Pull out every line below containing the word "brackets".
- Opening Delimiter -
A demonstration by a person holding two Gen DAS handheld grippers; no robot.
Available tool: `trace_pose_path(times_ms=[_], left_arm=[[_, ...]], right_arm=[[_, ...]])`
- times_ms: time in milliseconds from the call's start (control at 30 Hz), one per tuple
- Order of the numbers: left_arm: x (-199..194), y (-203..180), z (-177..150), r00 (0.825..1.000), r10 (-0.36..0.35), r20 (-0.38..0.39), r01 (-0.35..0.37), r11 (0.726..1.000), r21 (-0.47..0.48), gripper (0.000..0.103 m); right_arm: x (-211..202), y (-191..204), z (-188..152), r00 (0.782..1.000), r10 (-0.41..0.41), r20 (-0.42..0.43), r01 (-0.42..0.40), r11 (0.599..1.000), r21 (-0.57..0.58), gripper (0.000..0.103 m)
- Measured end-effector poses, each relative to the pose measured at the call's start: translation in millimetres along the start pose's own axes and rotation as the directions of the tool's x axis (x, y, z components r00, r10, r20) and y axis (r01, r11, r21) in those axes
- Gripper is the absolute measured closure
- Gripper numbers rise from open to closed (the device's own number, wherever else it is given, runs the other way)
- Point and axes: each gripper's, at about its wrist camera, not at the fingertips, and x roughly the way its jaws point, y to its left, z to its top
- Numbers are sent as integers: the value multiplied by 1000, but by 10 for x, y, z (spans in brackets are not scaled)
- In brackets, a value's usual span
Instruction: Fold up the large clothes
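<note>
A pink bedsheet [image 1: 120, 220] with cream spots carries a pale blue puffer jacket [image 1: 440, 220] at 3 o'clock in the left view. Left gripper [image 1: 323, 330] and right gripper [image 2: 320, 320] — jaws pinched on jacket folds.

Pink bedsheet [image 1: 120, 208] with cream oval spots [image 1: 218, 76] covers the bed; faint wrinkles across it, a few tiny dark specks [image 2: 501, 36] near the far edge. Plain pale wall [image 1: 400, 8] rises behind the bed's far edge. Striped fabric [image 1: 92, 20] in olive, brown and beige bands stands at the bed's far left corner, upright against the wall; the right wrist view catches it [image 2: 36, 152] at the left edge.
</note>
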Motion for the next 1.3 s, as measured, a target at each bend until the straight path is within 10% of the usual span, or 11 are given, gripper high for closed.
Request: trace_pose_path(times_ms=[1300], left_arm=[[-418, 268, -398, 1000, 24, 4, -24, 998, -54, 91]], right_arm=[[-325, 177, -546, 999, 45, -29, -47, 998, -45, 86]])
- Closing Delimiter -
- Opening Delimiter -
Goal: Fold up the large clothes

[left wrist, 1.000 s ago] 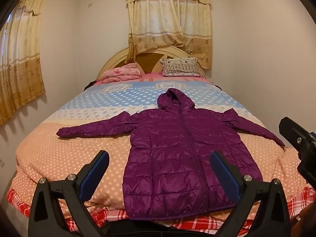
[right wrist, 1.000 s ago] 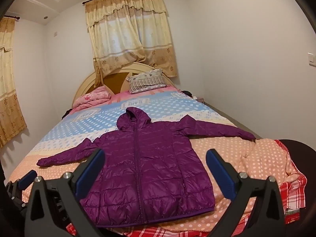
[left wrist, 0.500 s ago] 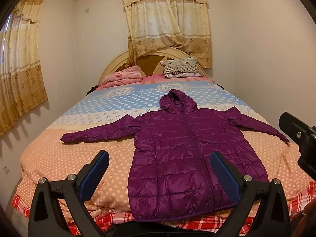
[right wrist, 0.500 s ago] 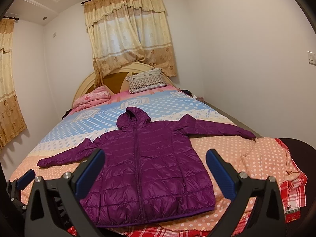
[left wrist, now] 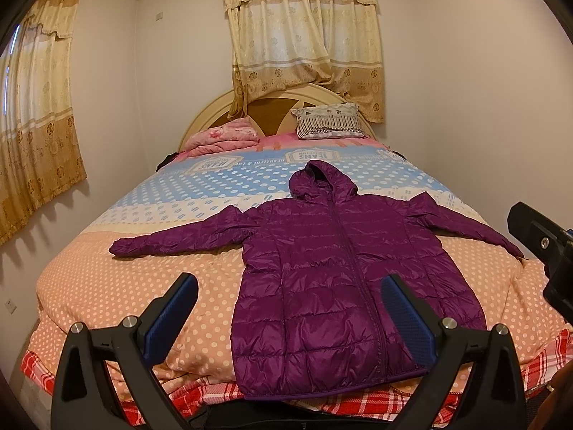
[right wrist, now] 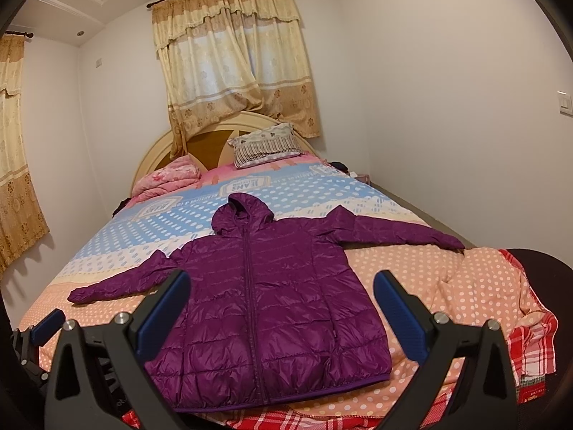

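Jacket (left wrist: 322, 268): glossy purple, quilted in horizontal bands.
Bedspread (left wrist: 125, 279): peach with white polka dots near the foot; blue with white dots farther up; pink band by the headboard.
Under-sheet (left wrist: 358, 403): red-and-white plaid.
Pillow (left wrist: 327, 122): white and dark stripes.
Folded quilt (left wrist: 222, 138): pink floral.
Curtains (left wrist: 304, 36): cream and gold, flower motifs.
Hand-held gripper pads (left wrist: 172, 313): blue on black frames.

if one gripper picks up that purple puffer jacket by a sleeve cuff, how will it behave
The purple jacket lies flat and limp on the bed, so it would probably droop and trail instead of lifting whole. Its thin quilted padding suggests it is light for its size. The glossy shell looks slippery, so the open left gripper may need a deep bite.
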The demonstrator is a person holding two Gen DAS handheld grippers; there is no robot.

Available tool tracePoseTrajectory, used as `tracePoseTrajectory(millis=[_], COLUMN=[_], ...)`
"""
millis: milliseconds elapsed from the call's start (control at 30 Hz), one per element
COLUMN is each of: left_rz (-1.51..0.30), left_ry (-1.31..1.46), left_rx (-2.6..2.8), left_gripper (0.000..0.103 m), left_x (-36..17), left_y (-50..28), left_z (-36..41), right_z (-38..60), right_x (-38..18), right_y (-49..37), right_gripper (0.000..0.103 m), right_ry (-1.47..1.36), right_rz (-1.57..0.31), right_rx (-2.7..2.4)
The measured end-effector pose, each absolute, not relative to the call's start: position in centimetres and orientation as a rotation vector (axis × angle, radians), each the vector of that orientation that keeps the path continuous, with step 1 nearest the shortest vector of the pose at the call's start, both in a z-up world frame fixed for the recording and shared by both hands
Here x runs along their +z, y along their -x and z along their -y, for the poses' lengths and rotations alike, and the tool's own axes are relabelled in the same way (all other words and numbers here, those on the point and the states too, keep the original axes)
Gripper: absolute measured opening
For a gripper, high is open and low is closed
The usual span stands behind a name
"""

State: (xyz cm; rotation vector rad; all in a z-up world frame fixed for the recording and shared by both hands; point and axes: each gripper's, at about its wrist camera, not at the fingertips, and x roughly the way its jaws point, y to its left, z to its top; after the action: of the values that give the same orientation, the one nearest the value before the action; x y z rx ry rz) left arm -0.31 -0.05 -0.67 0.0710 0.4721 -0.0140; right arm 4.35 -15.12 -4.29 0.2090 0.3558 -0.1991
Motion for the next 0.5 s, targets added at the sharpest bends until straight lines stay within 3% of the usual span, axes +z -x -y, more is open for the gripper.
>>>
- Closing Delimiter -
ANSWER TO THE PROBLEM |
- Numbers are sent as integers: the value multiplied by 1000, but by 10 for x, y, z (spans in brackets are not scaled)
- In brackets, a value's usual span

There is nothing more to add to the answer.